**Work instruction**
Each line of the listing below that includes "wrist" should be reported.

**Provided material**
- Opening Delimiter -
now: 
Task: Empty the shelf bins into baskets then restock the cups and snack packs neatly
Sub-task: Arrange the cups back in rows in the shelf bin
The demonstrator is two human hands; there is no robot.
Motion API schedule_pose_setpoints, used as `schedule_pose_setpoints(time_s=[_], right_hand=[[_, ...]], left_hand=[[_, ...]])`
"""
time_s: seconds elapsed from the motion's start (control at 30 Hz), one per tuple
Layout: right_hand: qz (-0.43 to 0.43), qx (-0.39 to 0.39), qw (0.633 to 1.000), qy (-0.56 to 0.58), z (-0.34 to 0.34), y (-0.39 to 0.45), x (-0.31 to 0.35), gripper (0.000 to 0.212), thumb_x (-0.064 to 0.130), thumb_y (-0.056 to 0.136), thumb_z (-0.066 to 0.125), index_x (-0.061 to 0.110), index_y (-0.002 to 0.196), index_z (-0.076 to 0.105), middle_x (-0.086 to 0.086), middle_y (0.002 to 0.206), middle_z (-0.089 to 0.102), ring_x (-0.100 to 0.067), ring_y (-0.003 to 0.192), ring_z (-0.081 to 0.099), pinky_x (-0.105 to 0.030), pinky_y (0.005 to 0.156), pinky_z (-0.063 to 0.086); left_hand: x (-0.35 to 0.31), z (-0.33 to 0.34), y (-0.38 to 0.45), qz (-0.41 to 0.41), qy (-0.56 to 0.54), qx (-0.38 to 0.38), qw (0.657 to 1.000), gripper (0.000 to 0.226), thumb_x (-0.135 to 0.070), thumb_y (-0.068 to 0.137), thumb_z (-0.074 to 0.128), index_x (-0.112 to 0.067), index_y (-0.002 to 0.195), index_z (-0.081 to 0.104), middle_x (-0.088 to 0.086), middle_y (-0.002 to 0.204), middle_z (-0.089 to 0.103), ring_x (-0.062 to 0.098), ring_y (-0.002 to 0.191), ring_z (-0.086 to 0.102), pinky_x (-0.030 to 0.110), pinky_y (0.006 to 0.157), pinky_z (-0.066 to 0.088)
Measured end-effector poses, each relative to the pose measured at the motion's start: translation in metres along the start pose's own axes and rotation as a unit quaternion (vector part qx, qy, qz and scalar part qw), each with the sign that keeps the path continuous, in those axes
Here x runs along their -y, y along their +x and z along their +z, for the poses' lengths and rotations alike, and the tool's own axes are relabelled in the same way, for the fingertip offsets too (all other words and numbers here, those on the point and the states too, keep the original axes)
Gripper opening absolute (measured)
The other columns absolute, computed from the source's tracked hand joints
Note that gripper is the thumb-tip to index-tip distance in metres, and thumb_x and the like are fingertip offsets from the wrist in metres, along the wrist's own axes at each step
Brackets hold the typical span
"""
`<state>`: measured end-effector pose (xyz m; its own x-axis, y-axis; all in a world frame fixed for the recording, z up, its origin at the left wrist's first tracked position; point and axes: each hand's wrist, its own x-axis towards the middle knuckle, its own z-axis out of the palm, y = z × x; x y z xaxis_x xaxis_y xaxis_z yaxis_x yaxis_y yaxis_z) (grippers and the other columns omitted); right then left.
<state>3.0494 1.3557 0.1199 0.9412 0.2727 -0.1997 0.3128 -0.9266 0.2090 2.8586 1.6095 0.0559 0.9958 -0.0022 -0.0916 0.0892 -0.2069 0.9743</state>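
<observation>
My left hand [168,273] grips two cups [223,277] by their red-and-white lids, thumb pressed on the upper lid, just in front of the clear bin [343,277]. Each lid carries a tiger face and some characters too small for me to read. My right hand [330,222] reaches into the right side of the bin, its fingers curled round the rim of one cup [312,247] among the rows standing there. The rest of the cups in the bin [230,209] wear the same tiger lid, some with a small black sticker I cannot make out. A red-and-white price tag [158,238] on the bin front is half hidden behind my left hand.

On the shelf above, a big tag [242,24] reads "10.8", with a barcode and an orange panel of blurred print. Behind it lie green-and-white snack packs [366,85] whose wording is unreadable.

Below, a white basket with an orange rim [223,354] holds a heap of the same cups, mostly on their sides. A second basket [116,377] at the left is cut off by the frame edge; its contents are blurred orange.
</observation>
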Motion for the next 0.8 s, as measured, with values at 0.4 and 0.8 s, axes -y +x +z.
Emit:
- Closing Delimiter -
**Task answer**
Note that gripper is the thumb-tip to index-tip distance in metres, and thumb_x and the like are fingertip offsets from the wrist in metres, along the wrist's own axes at each step
`<state>`: measured end-effector pose (xyz m; its own x-axis, y-axis; all in a world frame fixed for the recording, z up, its origin at the left wrist's first tracked position; point and axes: each hand's wrist, its own x-axis towards the middle knuckle, its own z-axis out of the palm, y = z × x; x y z xaxis_x xaxis_y xaxis_z yaxis_x yaxis_y yaxis_z) (grippers and the other columns omitted); right then left.

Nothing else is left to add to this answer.